[WHAT TO PRODUCE]:
Print the first line of the records below and every line after it, up to and including the line with "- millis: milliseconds". Print nothing else.

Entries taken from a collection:
▬▬▬▬▬▬▬▬▬▬

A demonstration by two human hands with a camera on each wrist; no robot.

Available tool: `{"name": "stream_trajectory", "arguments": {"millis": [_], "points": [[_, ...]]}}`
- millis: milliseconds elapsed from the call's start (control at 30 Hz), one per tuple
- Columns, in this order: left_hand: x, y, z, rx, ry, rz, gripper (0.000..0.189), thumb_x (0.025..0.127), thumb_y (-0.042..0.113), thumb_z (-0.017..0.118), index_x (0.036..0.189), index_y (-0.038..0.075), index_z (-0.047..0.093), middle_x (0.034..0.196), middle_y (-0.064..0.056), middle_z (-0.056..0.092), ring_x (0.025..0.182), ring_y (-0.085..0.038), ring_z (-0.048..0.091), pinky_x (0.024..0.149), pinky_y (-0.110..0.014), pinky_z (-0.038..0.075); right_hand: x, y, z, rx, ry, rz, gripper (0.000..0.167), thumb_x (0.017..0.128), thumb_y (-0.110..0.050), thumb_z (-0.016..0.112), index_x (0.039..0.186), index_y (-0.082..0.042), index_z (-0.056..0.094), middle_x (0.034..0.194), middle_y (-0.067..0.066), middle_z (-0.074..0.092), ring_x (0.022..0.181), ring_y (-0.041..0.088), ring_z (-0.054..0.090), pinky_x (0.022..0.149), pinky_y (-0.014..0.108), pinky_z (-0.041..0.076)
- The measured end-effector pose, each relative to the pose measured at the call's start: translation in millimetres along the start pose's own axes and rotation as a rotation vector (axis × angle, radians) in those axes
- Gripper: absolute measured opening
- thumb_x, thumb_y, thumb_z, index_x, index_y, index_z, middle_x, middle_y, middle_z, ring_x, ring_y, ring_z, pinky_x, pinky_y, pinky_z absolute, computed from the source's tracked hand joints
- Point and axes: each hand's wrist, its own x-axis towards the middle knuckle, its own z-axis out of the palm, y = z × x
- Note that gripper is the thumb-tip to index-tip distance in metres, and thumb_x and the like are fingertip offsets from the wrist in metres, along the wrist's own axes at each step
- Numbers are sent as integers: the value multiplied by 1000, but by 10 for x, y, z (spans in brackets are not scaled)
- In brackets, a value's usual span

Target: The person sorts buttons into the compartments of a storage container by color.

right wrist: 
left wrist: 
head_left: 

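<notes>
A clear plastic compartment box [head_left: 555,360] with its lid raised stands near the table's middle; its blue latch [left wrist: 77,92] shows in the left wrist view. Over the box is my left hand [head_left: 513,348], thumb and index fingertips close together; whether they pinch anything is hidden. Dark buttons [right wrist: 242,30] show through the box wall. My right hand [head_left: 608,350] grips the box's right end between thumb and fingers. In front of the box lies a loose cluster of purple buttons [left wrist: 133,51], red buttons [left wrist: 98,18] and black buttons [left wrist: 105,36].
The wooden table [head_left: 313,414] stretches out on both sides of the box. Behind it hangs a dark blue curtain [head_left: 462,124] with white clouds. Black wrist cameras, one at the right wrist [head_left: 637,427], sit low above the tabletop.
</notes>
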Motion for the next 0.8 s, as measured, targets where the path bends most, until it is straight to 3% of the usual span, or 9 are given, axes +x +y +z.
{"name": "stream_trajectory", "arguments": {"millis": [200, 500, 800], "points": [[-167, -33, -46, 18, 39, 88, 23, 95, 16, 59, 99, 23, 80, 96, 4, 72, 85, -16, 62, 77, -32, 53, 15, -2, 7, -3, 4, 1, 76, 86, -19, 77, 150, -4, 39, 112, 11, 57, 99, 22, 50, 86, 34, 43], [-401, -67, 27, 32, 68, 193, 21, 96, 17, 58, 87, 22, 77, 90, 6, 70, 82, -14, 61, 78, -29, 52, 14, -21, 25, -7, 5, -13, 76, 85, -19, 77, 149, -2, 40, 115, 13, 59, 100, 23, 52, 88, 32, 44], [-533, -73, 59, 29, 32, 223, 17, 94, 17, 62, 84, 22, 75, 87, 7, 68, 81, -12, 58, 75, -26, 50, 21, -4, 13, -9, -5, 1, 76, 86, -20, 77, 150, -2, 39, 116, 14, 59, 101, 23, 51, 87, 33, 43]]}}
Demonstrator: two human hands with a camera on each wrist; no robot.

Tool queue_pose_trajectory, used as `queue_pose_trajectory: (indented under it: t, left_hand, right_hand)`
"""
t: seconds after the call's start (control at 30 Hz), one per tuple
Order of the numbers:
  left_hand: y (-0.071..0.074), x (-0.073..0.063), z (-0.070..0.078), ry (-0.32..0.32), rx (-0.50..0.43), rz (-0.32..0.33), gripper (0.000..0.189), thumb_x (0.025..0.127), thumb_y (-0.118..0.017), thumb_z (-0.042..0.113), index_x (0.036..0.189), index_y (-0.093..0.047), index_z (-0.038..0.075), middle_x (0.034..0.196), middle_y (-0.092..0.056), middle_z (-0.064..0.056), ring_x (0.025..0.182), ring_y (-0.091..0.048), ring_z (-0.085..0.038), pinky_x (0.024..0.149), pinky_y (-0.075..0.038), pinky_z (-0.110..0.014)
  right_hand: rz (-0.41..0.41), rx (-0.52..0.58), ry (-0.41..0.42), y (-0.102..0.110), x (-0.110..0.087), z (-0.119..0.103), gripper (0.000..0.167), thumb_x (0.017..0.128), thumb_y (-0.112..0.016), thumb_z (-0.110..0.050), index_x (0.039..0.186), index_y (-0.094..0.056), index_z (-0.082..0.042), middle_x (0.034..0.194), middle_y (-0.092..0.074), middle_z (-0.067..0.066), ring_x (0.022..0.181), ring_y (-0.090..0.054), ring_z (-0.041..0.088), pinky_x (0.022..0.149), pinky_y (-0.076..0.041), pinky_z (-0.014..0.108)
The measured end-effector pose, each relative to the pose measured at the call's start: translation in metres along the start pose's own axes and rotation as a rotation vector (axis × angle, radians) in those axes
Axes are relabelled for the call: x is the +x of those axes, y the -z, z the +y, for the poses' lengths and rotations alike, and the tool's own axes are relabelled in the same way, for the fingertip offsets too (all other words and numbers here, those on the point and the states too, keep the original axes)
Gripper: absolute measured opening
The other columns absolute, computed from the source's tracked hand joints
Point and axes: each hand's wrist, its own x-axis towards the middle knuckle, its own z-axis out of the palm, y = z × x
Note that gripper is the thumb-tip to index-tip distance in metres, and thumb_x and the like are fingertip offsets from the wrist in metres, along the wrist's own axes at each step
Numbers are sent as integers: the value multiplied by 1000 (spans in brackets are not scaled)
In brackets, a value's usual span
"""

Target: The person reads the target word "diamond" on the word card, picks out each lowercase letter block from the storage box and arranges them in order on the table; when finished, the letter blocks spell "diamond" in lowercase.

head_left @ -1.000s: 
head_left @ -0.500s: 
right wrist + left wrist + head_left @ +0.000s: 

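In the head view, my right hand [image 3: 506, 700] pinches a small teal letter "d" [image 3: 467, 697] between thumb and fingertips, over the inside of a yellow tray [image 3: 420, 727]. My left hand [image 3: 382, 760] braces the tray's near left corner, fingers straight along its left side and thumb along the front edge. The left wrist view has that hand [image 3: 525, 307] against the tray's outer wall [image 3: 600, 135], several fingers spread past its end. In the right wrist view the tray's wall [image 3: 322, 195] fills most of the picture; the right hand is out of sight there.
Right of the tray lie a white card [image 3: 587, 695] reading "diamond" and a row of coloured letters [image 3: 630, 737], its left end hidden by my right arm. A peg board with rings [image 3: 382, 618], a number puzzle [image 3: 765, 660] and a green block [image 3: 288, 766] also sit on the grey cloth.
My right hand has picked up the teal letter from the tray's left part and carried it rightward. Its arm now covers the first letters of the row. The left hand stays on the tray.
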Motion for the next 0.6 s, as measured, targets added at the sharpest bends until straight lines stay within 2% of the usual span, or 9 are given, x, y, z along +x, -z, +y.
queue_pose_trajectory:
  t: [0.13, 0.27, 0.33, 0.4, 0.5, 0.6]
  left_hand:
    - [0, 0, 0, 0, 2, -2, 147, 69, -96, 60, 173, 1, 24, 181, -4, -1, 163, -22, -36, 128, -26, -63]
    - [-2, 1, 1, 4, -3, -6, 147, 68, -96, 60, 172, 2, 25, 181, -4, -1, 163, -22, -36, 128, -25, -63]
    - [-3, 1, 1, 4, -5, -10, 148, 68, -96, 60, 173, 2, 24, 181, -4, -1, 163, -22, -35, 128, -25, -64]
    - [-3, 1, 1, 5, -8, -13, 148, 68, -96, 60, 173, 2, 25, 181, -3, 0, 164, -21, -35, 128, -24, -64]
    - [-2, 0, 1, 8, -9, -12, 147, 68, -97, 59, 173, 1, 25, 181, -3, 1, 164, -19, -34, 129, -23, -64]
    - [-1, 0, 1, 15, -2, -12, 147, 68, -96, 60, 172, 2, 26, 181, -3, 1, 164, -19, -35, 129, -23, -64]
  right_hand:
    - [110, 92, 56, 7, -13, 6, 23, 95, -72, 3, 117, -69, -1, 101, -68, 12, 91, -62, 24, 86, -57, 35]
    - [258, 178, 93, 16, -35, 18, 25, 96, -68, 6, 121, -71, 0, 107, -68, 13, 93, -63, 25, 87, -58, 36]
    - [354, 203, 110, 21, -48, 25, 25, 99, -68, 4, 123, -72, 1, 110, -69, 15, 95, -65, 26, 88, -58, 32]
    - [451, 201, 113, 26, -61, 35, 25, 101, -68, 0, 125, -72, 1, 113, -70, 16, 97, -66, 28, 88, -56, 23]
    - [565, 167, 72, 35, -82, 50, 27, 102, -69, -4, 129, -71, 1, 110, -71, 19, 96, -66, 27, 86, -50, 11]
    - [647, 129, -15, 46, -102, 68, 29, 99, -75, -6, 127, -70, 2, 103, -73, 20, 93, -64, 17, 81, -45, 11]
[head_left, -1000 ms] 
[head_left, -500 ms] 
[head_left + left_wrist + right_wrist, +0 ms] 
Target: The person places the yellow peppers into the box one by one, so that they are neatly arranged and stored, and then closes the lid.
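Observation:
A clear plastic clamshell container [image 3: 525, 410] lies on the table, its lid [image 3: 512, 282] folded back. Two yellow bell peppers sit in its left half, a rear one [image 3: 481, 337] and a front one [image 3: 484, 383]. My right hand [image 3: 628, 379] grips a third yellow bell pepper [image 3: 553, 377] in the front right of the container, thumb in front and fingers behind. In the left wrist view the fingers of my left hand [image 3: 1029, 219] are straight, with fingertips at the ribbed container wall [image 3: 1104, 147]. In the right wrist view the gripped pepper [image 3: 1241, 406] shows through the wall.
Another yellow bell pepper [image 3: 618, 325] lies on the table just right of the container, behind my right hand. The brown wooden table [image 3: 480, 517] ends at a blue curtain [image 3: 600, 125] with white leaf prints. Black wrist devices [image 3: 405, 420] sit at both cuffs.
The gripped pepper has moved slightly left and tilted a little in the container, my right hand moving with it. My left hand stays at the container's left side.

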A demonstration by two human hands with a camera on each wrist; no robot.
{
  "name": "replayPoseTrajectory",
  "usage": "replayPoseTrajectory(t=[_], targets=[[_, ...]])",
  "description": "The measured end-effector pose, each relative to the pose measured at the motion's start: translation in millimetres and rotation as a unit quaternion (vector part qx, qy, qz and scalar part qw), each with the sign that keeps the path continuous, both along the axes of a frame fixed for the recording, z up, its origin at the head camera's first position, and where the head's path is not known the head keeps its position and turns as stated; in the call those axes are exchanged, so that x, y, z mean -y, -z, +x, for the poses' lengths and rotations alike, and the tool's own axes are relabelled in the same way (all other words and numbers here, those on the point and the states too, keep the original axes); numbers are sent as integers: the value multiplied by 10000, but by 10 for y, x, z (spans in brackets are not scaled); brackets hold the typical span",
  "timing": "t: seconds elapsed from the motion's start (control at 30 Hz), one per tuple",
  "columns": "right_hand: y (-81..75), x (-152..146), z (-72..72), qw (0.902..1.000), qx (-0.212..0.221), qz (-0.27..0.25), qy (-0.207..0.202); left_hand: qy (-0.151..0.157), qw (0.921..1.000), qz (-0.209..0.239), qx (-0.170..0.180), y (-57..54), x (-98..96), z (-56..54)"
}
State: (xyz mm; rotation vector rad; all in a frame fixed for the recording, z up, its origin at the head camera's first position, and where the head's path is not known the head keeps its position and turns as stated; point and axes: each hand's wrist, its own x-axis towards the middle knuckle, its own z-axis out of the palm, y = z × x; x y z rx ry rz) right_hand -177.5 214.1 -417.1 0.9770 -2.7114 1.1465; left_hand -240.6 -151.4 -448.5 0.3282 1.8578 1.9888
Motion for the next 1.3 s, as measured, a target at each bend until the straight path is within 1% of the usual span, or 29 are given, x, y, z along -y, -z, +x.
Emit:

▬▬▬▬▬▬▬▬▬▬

[SOLUTION FOR THIS TASK]:
A demonstration by two human hands with a camera on each wrist; no robot.

Available tool: `{"name": "stream_trajectory", "arguments": {"millis": [_], "points": [[_, ...]]}}`
- millis: milliseconds elapsed from the call's start (control at 30 Hz), one per tuple

No additional output is expected.